If Anyone could bring about a White Christmas simply by singing it into existence, it would be Bryn Terfel. Whether Welsh wizardry can really reverse global warming remains to be seen: even this most entirely convincing of well-wishers tempered his sentiments with a huge wink when he dominated the stage at the second of two Christmas jamborees at the Albert Hall this week.

And dominated is certainly the word. Terfel was merely the invited guest of Kiri Te Kanawa, whose evening it was. She must have known that she would run the risk of being upstaged; and of course she was, in all matters except dewy eyes and party frocks. Where Dame Kiri, dutifully lowering her eyes to the prompt monitor, had to fight for words in Schubert’s Ave Maria and for notes in Mozart’s Alleluia from the Exsultate, jubilate, Terfel conjured within seconds a stageful of creatures and visions in his word-bright, musically faultless and irresistibly characterised Don Magnifico aria from Rossini’s La Cenerentola. His I Got Plenty of Nuttin’ could have convinced even the hardest of hearts; his Welsh carol, Tua Bethlehem Dref, was a perfectly focused, guileless miniature, reaching out to coachloads of loyal Welsh speakers who audibly thronged the Albert Hall.

We had to wait until encore time for a taste of Maori. Te Kanawa’s last encore saw the voice finally released and at peace with itself as it rose, unaccompanied, up into the dome. Adam’s O Holy Night and Carl Davis’s The Most Wonderful Birthday of All had also freed the glowing heart of that still remarkable natural voice. The less the words mattered, the more beautiful it became. So Catalani (the inevitable Wally aria) fared better than Puccini, Franck (Panis Angelicus) and Gounod (Ave Maria, with the words right this time) put together.

The English Chamber Orchestra, conducted enthusiastically by Robin Stapleton, seemed relieved to be letting go after their recent trials by fire — although the singalong English-language Jauchzet, frohlocket (from the Christmas Oratorio), offered by the London Philharmonic Choir at the start of the evening wasn’t perhaps quite the Bach they would have liked to know and love.

The previous evening had belonged to José Carreras although, by a similar token, it was the guest performer whose music-making really hit the mark. The Scottish soprano Lisa Milne, ripe and resonant, sang Son anch’io la virtu magica from Donizetti’s Don Pasquale, shaping every line as if from liquid glass, and communicating palpable charm without resorting to a single coy cliché.

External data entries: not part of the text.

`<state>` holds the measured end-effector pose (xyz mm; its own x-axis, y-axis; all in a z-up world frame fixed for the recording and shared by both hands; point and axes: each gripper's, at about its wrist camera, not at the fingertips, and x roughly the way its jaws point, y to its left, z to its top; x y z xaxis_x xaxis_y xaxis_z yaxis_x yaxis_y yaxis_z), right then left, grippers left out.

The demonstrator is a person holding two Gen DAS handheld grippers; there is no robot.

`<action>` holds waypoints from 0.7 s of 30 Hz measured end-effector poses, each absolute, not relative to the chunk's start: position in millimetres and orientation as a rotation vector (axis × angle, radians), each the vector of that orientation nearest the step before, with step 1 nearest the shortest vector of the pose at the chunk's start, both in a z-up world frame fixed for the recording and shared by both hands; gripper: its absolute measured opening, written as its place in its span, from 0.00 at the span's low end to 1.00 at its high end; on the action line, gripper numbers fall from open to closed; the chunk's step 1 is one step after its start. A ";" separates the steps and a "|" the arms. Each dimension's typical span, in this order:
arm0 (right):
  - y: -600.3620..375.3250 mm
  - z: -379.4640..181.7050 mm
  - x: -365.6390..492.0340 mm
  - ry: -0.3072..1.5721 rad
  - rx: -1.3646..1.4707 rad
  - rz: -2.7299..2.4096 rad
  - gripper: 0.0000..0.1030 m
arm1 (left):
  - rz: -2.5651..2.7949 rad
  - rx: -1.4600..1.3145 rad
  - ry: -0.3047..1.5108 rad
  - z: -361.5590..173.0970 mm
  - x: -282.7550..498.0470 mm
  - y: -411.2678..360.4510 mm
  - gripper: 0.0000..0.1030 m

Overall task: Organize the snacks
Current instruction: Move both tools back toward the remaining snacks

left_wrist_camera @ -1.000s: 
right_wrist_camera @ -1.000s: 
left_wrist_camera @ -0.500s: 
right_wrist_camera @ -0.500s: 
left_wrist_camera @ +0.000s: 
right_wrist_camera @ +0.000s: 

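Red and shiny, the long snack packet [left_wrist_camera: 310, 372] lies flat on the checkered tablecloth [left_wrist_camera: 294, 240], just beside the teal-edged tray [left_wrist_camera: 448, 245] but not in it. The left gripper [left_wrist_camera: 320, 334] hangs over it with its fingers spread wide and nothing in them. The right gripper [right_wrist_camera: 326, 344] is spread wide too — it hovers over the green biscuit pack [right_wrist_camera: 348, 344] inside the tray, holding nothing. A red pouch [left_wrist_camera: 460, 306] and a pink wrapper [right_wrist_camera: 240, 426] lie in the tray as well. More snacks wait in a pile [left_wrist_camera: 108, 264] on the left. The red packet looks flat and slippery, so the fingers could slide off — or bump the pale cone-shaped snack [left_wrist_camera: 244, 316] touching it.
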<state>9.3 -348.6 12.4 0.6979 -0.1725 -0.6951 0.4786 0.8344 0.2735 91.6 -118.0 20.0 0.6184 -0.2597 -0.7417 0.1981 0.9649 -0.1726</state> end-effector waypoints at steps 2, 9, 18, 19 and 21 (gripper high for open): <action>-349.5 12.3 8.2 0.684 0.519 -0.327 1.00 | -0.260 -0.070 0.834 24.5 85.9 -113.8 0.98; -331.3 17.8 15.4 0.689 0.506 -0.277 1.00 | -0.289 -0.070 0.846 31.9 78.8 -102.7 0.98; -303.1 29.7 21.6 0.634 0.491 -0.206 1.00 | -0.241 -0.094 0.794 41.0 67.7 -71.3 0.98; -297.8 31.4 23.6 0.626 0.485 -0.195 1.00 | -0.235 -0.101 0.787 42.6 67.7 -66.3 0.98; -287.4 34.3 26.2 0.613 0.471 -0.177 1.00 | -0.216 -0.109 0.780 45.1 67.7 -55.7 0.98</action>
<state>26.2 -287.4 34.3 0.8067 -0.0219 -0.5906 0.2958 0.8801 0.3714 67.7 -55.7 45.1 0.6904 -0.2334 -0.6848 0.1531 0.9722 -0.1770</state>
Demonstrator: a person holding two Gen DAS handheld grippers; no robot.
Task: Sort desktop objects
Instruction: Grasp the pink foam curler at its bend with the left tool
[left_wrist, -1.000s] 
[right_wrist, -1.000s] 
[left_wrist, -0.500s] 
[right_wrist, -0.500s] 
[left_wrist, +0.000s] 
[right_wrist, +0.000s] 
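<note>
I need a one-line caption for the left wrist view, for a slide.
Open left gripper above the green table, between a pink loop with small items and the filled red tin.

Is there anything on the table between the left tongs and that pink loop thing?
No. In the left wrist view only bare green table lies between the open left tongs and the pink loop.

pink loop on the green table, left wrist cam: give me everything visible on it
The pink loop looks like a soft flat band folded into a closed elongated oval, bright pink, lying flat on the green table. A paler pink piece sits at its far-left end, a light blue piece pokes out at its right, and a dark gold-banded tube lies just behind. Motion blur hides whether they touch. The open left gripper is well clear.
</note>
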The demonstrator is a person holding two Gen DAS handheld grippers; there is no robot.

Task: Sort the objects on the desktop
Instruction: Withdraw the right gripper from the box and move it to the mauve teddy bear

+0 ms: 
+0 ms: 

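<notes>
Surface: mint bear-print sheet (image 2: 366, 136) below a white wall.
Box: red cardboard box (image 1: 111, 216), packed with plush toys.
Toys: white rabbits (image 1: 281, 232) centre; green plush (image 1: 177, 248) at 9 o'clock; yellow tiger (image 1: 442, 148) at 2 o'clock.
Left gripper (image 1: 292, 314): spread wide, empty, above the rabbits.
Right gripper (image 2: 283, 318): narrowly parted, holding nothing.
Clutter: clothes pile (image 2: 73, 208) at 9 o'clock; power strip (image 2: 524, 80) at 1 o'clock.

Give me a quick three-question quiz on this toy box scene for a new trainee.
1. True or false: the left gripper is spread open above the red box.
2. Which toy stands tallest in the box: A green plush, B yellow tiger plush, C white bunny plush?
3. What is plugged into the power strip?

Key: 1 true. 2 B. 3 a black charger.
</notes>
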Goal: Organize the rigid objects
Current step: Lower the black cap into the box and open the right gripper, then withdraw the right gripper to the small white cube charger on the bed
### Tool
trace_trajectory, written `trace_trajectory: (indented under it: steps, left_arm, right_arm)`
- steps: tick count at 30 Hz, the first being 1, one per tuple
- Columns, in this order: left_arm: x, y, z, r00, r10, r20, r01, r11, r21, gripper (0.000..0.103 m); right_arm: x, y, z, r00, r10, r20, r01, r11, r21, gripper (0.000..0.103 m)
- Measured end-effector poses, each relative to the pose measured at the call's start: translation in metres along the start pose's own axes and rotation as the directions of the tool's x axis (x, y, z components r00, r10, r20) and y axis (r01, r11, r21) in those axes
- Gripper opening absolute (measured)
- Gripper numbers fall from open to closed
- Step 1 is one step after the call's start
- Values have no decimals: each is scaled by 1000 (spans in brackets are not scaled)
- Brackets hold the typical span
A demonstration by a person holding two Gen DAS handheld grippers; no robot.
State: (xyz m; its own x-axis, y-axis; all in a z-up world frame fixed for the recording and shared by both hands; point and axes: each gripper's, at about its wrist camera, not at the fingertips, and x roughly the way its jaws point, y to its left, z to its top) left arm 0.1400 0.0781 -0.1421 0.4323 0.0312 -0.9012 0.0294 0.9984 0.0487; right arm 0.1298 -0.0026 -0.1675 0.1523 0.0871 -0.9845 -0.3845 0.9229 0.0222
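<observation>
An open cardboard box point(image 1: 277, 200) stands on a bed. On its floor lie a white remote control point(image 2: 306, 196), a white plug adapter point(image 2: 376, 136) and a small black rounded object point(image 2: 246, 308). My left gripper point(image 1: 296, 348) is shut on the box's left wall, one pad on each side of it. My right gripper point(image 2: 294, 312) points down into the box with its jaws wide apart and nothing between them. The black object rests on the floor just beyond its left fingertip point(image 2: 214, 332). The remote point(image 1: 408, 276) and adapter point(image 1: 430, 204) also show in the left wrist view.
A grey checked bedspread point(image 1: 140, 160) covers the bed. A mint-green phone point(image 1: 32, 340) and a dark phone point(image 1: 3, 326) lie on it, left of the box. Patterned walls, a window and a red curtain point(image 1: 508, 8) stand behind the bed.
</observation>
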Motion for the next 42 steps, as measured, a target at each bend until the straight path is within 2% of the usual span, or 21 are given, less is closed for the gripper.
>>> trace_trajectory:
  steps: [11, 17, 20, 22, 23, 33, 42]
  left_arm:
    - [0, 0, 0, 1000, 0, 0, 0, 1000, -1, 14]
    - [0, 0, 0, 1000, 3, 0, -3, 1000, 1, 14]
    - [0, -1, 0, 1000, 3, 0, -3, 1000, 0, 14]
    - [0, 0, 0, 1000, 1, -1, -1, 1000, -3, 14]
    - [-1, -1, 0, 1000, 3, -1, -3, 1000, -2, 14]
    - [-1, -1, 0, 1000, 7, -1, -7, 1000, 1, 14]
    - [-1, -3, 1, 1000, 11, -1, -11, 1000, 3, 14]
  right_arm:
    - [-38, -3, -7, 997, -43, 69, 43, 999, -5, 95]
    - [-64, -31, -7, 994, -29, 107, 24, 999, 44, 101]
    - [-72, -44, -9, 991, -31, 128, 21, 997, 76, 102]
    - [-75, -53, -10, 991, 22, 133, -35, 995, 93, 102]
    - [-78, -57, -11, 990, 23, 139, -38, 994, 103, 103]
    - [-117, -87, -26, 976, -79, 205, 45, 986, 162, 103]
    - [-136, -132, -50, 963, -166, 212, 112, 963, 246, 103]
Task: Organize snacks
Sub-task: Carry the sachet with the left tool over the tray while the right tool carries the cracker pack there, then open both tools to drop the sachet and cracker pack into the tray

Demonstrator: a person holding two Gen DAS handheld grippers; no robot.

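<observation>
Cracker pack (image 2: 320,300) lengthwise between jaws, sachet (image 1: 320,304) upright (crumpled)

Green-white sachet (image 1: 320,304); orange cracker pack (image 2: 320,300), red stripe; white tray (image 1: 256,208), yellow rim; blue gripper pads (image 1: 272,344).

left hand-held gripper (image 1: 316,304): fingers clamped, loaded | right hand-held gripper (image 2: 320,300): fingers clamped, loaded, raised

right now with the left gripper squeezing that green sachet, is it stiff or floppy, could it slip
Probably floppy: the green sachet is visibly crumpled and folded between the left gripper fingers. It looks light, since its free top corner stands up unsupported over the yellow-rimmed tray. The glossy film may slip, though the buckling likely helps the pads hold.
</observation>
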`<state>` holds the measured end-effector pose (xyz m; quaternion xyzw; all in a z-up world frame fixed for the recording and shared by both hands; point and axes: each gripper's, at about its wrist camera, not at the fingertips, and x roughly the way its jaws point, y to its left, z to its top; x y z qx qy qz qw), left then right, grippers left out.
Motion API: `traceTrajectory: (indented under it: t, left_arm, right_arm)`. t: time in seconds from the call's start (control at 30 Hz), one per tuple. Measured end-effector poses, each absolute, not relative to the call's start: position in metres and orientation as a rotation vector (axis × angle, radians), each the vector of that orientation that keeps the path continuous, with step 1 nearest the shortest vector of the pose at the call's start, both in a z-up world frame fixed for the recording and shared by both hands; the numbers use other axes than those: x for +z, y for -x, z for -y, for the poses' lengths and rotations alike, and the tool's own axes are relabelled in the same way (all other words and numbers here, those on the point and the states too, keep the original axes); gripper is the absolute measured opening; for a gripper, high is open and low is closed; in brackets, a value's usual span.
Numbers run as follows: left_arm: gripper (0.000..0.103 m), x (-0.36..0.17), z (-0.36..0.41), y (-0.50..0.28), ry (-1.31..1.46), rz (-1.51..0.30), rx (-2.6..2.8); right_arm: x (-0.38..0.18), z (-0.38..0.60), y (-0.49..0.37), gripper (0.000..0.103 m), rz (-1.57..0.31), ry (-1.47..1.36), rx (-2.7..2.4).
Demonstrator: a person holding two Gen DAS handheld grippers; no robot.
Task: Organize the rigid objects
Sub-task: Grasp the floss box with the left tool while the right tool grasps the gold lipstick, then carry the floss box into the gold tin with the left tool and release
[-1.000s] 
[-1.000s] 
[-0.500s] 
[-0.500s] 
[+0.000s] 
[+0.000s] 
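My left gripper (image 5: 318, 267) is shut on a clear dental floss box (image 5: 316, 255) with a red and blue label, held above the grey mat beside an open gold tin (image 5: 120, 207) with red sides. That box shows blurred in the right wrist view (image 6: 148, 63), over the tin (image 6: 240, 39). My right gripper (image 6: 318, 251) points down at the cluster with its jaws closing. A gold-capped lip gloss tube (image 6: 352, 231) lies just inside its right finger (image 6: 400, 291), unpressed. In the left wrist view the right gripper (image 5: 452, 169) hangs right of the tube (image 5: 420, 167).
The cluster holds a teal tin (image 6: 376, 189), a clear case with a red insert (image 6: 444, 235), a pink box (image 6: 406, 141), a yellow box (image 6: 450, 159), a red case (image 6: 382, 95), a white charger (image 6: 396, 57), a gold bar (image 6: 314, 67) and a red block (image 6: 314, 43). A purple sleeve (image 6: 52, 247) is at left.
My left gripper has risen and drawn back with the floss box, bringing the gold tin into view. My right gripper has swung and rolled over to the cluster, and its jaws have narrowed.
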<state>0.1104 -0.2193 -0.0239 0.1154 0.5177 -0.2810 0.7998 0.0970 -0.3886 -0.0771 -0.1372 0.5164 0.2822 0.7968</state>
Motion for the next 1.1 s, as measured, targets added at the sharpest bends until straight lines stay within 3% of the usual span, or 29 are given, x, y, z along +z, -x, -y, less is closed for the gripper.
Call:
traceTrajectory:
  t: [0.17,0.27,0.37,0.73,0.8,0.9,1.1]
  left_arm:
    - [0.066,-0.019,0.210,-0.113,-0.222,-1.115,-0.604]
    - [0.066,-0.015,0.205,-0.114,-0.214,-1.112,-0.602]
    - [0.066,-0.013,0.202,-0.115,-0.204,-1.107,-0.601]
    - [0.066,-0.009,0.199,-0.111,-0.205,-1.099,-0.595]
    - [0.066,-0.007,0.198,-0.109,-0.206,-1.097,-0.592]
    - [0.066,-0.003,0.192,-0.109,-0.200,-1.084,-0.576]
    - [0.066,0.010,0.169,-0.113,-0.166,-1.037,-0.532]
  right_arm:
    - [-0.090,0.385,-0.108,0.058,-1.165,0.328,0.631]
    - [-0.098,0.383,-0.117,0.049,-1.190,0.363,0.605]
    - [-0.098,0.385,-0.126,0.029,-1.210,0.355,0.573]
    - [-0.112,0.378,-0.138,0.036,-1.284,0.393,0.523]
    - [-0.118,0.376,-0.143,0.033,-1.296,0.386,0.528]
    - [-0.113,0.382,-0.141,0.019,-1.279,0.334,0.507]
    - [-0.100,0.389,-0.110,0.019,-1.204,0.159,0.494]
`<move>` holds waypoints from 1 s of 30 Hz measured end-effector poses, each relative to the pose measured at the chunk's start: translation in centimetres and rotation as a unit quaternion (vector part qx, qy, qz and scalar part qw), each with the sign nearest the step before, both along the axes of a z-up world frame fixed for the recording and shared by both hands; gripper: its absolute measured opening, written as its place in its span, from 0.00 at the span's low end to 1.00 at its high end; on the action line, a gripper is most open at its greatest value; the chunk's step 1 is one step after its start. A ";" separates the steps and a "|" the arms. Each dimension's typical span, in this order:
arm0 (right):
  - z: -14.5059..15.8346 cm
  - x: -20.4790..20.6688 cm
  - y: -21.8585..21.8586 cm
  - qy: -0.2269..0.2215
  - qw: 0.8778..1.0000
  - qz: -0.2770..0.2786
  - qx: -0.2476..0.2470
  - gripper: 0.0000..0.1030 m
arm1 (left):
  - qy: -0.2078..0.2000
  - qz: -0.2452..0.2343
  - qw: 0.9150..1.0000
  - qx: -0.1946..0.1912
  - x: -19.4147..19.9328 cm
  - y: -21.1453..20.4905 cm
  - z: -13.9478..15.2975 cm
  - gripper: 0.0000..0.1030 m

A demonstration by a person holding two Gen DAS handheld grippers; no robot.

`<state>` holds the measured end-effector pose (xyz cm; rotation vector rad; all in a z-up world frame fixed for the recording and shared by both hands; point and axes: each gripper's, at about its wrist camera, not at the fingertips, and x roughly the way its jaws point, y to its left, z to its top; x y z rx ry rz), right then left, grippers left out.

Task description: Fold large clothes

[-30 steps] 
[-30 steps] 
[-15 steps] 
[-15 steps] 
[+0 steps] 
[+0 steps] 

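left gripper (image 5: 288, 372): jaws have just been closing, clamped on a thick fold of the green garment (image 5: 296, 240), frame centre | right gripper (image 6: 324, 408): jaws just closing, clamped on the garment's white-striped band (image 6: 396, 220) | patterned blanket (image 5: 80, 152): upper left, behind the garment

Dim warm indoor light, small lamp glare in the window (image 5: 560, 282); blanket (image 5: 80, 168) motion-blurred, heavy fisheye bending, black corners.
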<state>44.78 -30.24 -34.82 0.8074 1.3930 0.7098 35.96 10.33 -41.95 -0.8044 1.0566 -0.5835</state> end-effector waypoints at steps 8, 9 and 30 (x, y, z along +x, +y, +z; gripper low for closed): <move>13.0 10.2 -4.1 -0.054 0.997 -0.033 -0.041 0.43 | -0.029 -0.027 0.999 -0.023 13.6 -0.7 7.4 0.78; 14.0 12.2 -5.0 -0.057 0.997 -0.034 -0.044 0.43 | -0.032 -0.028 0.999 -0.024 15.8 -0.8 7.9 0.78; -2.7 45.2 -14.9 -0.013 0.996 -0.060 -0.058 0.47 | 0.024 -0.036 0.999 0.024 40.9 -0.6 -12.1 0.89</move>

And, with the London Symphony Orchestra roller-blading their way through Loewe’s score like the old pros they are, her I Could Have Danced all Night made the audience wish that she would.

Carreras, for his part, vacillated between a sense of nervous unease — understandable when the voice can now only lurch into fortissimo under real pressure — and the sort of serious and exquisite artistry which still draws vast audiences. Each phrase of Cilea’s pastoral E la solita storia was tinted and half-tinted to perfection; each melancholy breaking wave of L’Oreneta, by his fellow Catalan composer Enric Morera, ebbed and flowed with eloquent musicality.

The shameless vulgarity of the evening’s presentation — scarlet and magenta light falling on two mangy, skeletal Christmas trees lit with crude light bulbs — came into its own in the holly and the ivy of the second half. The Choristers of Ely Cathedral sang two rather dank carol settings by their director, Paul Trepte, with less than immaculate blend and ensemble. And the pallid Spanish tenor Salvador Carbó, a protégé of the evening’s fine conductor, David Giménez, sang Leoncavallo’s Mattinata without moving a muscle in face or voice. After that, the melodias and mamma mias of Carrera’s concluding Neapolitan ditties proved a more than welcome send-off.

 

Copyright © 2000 Times Newspapers Ltd.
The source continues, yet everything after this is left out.